Now fast forward to July 17, 1945.  While not what you’d consider a summer garden party, the Potsdam Conference convened the Allied victors of the European theater at Potsdam, outside of Berlin. In attendance were the “Big Three” : Prime Minister Winston Churchill, President Harry S. Truman,  Soviet Premier Joseph Stalin and their staffs.   The main issues on the table were the postwar borders of Poland, the Soviet Union’s place in Eastern Europe, war reparations, the occupation of Austria, and the continuing war in the Pacific. [photo credit]

Also established was a council comprised of representatives of the four great powers that were to determine the fate of Germany and Austria as nations. The council was to pursue the Five D's: demilitarization, denazification, decentralization, deindustrialization, and democratization. The council also agreed that unconditional surrender would be demanded of Japan.

Potsdam did not fare as well as other Allied conferences. Participants were suspicious of ,  and on the defensive with each other.  Winston Churchill was very suspicious of Stalin’s agenda for the Soviet Union's role in Eastern Europe.  In turn, Stalin refused to negotiate the future of the Eastern European nations now occupied by Soviet forces.

Before the completion of the final negotiations of the conference, Churchill received  news from back home of his Conservative Party’s loss in elections to Labor’s Clement Atlee, making Atlee Britain’s new Prime Minister.   Winston Churchill returned home to London.  The absence of Churchill from the final negotiations contributed to the descending of an “Iron Curtain” over Eastern Europe.

Some history makers know how to escape the summer heat! On August 3, 1958, the first undersea voyage to the North Pole was accomplished by the U.S. nuclear submarine, the Nautilus.  Under the direction of the Russian born U.S. Navy Captain Hyman G. Rickover; the vessel traveled nearly 1000 miles from Point Barrow Alaska under the arctic ice to reach the pole.  It then traveled to Iceland, to establish a new and shorter route from the Pacific to the Atlantic and Europe. [photo credit]
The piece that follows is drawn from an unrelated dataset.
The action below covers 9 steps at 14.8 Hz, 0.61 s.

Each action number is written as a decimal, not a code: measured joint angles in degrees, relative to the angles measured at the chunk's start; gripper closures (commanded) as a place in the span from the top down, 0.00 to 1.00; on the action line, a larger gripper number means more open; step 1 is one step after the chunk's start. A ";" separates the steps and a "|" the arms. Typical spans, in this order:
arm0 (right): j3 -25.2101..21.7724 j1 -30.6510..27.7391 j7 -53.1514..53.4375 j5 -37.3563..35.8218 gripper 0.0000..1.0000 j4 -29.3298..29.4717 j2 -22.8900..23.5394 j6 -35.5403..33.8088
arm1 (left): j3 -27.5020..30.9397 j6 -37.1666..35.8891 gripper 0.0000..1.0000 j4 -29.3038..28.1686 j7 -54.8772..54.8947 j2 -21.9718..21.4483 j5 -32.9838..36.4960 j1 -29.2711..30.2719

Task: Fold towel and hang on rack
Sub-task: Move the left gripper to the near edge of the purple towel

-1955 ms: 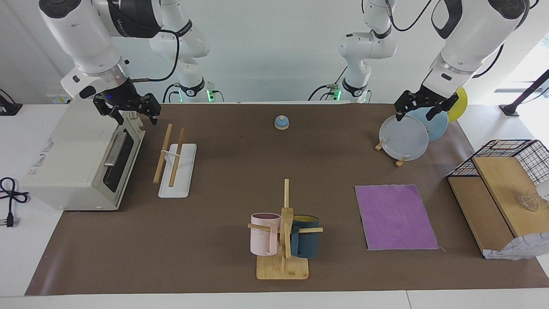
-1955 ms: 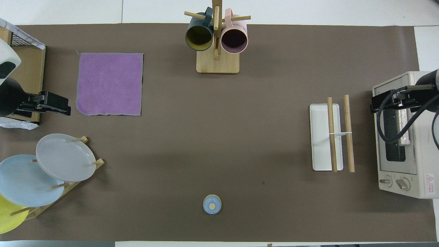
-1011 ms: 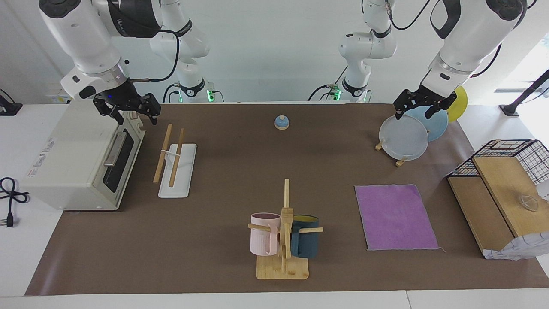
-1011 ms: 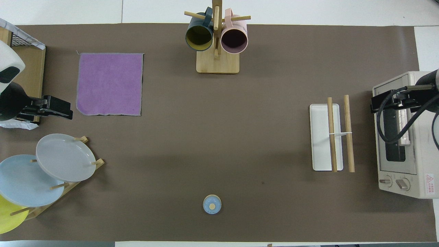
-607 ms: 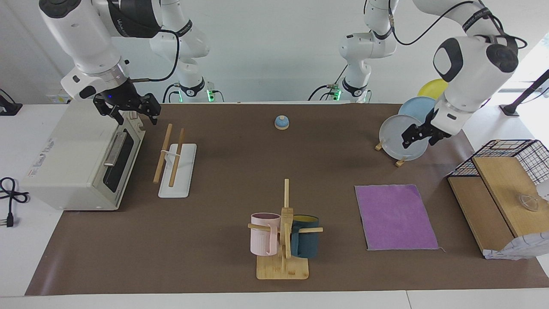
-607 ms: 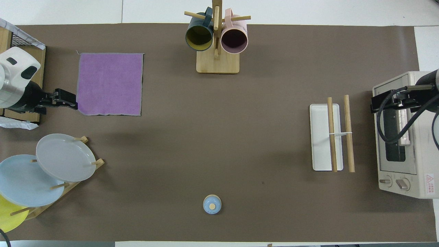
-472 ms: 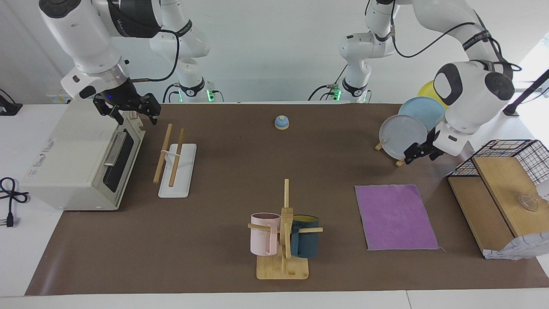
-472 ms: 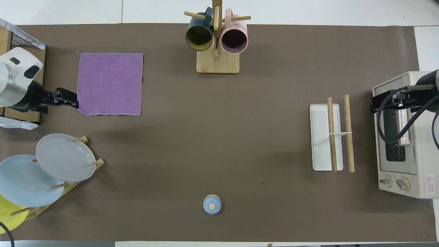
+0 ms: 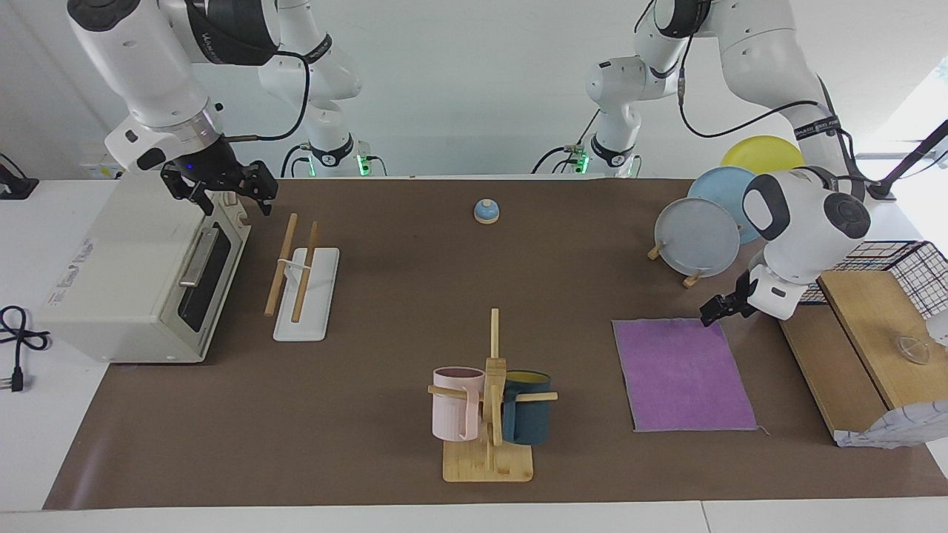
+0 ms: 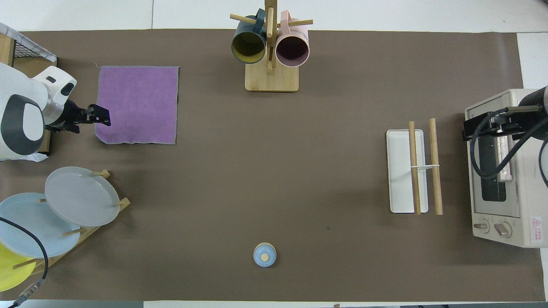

Well, I don’t know about you, but I feel as if I should shut off my computer and run around the block or build something!  Summer time is the best time to make some history of your own. It doesn't have to be earth shattering, either.   Volunteer at a food pantry or form a group to read to kids or teach crafts.  Go green and clean up the environment.  Decide to work for real change, and volunteer to work for your favorite candidate.  History happens when you least expect it, so get with it!